United Nations News Centre (UNNC)
Marking the 26th anniversary of the worst nuclear power plant accident in history, Secretary-General Ban Ki-moon today called on the international community to generously support Chernobyl-affected regions as they continue their efforts towards recovery and normalcy.
One year ago, Mr. Ban became the first United Nations Secretary-General to visit the Chernobyl site, witnessing first hand the “great resilience” being demonstrated by the people affected by the explosion that occurred at the plant in Ukraine in 1986.
“On this occasion, we remember the hundreds of emergency workers who risked their lives in responding to the accident; the more than 330,000 people who were evacuated from surrounding areas with little hope of return; the thousands of children who later contracted thyroid cancer; and the six million people still living in the affected areas of Belarus, the Russian Federation and Ukraine,” said a statement issued by the Secretary-General’s spokesperson.
“As we pay our respects to the past, we also need to take stock and look ahead,” it added.
The statement noted that the UN is fully committed to the Decade of Recovery and Sustainable Development, proclaimed by the General Assembly for 2006-2016, and to the UN Action Plan on Chernobyl, which contains a declaration of principles embraced by all UN agencies involved in recovery efforts.

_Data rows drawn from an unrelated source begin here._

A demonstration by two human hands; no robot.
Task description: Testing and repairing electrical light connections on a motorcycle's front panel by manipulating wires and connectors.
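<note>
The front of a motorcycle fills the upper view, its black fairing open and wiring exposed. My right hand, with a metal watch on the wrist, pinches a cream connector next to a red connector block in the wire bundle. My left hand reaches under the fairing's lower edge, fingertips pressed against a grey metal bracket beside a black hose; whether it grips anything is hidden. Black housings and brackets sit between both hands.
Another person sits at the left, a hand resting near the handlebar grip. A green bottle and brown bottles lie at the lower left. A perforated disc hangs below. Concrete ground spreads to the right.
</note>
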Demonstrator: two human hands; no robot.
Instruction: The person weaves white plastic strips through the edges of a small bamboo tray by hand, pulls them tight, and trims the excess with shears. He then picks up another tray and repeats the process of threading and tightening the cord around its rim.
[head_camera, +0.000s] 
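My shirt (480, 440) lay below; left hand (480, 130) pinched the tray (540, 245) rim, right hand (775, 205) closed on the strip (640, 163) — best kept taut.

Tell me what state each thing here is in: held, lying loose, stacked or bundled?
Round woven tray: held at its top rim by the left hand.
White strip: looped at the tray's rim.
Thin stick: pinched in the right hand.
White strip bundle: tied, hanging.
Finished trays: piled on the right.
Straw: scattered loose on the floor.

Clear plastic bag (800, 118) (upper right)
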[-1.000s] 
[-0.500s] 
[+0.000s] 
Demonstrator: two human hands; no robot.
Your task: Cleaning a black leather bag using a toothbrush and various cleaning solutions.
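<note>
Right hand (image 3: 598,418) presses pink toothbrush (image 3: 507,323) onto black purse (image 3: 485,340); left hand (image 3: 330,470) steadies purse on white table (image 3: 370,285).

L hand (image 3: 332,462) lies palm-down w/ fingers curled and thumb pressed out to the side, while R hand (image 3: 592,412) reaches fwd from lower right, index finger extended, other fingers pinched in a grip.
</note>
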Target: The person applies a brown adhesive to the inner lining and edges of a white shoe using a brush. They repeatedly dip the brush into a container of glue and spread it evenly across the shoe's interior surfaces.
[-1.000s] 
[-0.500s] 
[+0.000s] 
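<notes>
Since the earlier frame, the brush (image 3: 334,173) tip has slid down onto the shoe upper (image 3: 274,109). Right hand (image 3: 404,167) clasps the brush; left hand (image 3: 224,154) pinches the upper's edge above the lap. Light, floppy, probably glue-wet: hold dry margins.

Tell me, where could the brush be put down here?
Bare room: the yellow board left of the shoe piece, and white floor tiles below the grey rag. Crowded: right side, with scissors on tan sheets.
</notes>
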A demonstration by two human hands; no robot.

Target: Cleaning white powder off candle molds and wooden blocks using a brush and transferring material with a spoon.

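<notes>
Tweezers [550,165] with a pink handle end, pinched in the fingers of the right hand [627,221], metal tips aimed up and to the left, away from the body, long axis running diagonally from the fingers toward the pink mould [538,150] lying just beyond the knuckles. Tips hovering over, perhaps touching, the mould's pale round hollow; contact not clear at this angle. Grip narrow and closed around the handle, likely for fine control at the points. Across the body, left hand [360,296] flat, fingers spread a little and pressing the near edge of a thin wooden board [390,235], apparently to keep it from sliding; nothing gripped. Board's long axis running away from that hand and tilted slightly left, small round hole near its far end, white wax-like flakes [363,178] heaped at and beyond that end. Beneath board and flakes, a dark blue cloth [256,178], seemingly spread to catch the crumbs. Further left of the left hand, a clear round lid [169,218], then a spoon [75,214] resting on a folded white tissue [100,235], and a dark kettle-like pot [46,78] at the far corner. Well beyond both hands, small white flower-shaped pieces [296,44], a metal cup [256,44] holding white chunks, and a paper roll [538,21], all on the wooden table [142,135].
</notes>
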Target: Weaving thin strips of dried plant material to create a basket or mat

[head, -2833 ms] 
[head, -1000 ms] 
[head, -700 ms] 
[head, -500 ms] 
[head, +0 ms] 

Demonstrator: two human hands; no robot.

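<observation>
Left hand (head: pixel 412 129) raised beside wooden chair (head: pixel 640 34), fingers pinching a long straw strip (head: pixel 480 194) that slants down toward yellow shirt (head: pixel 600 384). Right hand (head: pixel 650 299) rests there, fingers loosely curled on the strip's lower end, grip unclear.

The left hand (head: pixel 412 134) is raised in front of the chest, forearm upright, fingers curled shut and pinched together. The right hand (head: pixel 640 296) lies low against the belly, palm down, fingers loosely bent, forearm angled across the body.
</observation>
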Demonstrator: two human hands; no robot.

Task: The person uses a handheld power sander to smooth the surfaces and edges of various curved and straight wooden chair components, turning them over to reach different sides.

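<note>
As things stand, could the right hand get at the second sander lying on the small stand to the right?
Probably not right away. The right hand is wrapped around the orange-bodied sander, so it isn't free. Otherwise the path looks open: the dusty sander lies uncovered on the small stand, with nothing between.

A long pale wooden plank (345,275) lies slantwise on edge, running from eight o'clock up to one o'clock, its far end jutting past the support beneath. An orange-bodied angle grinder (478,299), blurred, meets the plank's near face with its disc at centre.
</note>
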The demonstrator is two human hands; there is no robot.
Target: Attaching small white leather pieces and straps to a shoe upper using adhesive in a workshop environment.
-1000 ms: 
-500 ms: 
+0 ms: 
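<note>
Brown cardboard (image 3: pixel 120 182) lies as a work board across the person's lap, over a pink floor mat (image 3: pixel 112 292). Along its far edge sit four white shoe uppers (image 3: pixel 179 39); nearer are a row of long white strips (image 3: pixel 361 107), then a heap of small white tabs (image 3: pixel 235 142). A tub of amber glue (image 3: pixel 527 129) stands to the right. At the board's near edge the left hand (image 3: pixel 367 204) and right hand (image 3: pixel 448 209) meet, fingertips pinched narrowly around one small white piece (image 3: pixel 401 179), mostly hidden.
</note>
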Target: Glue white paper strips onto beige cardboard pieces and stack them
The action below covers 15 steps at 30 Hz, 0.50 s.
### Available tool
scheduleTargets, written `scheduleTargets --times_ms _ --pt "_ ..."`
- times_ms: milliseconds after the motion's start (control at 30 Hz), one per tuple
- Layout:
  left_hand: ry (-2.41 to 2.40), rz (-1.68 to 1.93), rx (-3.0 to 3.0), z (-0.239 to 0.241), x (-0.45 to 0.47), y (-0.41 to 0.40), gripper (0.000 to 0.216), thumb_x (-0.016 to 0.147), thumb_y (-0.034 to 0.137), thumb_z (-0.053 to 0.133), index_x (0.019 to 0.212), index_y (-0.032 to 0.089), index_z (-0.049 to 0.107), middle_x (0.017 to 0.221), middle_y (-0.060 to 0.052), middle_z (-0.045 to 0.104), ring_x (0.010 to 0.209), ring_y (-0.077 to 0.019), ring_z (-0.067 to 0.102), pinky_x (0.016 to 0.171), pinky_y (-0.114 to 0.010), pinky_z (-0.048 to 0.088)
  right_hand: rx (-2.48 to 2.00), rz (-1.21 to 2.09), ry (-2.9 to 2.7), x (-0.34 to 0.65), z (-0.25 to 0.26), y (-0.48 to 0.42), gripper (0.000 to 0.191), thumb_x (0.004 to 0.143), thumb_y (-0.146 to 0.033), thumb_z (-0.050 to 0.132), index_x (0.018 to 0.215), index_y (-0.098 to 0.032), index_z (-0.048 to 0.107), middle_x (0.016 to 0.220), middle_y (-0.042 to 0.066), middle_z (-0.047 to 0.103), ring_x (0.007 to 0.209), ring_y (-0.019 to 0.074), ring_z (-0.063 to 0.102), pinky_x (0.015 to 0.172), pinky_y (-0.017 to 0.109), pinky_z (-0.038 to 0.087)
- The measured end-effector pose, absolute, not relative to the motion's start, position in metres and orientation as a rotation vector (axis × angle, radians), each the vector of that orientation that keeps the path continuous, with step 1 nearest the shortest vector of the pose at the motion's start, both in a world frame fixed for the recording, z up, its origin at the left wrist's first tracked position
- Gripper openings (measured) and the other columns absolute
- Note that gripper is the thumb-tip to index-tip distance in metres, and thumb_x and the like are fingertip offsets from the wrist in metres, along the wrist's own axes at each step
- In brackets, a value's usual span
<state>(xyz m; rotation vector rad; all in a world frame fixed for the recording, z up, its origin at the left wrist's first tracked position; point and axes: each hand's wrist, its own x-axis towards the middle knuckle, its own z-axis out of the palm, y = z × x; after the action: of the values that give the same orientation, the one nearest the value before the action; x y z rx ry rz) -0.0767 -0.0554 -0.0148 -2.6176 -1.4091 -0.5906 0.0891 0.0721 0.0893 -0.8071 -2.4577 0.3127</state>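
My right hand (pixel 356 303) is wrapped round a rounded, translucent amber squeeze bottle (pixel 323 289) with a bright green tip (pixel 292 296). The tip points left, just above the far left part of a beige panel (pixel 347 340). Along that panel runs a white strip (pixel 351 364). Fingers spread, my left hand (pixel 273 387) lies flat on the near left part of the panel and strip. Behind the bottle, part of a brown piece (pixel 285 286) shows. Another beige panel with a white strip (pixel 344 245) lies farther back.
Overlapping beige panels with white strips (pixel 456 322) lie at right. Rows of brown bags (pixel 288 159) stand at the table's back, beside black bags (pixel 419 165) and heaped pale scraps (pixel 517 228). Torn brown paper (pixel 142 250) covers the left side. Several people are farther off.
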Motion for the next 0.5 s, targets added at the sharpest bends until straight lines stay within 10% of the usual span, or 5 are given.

The Action Plan emphasizes social and economic development and the promotion of healthy lifestyles and community self-reliance.
“In the remaining years of the Decade, the focus will be on helping the targeted communities adapt to the conditions in which they are living,” said the statement.
It added that the urgency of strengthening the global nuclear safety regime was underscored by the nuclear accident at the Fukushima nuclear power plant in Japan last year.
Following what he described as an “extremely moving” visit to the Chernobyl site last April, Mr. Ban stressed the need to overcome perceptions that the affected region in the three countries “is poisoned forever” and to instead start a “new chapter, with new understanding.”
“Science has shown that normal life is fully possible for most people living in area affected by the Chernobyl disaster,” he added. “What these areas need most is recovery and development: new jobs, fresh investment, the restoration of a sense of community.”